### Assigned task
For the entries below, the expected answer is the line with "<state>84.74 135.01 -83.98", the line with "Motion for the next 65", and every line between them, exactly as written, and nothing more.

[Records drawn from a dataset]
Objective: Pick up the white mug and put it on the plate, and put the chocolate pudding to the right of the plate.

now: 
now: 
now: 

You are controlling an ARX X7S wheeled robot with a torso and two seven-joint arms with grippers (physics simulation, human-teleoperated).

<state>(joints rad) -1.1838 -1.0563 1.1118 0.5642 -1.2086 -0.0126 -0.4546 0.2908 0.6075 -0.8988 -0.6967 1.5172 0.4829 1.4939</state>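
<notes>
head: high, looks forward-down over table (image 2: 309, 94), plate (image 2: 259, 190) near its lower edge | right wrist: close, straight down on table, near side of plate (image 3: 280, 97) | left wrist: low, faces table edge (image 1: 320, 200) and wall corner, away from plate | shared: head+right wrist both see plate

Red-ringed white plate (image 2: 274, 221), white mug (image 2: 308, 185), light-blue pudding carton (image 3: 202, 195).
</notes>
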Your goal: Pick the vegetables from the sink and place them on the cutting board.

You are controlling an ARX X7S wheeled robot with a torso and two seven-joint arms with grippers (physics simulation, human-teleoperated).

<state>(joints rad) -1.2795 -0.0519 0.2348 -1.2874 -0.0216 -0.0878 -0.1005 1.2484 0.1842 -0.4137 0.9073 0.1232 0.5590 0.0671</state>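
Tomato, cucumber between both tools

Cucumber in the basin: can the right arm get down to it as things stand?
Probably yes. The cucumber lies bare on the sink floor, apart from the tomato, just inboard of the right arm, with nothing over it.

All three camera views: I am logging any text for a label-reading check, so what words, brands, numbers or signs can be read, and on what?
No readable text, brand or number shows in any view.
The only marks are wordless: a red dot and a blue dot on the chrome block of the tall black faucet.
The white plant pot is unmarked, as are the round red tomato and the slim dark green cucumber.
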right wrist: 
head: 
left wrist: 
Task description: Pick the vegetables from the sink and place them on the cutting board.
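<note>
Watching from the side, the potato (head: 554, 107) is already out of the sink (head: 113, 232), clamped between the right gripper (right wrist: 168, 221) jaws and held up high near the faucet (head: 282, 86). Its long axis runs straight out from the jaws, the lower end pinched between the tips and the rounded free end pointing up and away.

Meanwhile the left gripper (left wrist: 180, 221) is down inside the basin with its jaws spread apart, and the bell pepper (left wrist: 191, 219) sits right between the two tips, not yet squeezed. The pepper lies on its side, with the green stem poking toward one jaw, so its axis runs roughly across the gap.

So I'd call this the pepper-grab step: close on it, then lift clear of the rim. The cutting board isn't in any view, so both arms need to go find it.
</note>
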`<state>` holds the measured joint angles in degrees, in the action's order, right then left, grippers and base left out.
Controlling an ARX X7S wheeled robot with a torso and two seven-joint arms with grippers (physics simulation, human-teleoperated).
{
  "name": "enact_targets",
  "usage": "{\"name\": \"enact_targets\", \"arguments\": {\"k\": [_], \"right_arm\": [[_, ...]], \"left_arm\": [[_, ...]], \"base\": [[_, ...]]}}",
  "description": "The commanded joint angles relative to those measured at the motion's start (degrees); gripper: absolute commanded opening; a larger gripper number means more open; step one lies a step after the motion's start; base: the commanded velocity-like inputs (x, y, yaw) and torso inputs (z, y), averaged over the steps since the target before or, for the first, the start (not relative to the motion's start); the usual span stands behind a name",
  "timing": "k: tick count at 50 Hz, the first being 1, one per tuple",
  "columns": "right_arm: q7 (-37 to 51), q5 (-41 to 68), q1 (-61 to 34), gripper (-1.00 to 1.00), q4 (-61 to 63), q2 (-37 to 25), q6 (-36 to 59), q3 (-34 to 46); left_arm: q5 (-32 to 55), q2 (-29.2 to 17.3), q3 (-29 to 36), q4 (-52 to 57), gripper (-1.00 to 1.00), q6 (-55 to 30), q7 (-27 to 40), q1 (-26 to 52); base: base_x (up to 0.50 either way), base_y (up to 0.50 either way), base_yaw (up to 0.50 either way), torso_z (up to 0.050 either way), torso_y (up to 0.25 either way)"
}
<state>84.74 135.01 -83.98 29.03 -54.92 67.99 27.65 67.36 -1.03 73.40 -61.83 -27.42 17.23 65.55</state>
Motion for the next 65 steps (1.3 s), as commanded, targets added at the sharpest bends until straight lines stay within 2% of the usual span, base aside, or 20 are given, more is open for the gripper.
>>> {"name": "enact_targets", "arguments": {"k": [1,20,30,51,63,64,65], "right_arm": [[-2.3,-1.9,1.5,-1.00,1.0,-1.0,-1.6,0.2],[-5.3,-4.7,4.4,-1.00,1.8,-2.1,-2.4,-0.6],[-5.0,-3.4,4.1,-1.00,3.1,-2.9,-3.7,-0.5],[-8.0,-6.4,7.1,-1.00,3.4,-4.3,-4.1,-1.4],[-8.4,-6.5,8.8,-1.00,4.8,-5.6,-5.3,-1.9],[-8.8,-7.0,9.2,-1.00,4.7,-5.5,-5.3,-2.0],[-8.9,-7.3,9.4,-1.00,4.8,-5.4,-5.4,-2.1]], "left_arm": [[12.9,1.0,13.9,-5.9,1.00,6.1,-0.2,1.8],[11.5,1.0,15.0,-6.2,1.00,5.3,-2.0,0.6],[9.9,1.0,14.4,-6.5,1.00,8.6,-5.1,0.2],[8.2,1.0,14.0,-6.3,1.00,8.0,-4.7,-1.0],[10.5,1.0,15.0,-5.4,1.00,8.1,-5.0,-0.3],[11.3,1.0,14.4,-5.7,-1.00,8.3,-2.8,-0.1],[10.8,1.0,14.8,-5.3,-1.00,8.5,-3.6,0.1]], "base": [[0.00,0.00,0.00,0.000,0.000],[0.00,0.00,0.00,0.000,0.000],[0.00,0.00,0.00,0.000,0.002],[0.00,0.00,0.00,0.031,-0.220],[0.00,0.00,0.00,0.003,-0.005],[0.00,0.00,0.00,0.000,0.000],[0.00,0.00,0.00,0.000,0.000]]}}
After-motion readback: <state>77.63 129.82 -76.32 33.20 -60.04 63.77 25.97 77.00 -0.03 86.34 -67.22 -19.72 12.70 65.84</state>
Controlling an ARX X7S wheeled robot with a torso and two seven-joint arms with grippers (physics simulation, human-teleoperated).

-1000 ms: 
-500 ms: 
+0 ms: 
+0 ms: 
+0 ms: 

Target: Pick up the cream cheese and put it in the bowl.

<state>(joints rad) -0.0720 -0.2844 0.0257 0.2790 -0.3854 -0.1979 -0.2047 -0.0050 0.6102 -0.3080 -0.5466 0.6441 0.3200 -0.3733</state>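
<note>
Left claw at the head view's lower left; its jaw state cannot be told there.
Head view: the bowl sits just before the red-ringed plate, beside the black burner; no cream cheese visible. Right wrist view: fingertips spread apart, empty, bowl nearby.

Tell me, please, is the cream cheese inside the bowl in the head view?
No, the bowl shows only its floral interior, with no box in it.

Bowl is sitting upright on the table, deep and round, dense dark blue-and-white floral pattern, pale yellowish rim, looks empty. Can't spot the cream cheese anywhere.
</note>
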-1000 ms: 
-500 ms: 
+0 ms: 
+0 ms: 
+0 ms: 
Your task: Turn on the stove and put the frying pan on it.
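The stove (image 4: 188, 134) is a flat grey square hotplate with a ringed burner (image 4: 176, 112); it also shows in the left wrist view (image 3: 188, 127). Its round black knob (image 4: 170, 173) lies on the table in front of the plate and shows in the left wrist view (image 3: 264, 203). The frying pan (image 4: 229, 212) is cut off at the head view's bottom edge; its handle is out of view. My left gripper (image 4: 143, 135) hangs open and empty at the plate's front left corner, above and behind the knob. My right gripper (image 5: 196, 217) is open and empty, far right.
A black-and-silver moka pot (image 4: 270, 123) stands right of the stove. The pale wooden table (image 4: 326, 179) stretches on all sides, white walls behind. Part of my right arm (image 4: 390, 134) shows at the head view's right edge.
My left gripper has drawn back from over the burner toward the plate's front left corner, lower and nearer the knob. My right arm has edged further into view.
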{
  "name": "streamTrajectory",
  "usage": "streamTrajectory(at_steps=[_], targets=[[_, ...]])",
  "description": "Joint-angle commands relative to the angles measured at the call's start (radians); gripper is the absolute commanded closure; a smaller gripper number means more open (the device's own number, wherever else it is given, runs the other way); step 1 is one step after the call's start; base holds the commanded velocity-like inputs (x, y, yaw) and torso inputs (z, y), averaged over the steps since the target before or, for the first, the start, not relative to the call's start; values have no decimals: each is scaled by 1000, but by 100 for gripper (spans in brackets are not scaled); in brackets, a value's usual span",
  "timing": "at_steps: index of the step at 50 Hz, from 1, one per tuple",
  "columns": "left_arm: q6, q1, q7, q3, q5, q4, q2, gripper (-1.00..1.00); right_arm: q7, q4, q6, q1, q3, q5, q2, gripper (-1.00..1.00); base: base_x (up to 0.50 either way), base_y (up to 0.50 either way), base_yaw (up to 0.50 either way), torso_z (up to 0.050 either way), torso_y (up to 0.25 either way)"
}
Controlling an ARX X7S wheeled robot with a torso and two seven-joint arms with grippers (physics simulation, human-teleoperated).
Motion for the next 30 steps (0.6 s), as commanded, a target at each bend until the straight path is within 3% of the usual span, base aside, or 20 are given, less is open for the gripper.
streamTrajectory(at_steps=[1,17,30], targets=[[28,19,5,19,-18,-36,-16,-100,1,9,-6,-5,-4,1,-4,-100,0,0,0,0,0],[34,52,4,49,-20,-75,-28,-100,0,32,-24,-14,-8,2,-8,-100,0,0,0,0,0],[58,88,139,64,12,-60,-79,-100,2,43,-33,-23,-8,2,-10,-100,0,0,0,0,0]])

### Task response
<state>84.74 135.01 -83.98 29.03 -54.92 67.99 27.65 67.36 -1.03 73.40 -61.83 -27.42 17.23 65.55</state>
Motion for the next 65 steps (1.3 s), as commanded, targets added at the sharpest bends until straight lines stay within 2% of the usual span, base aside, or 20 are given, more is open for the gripper.

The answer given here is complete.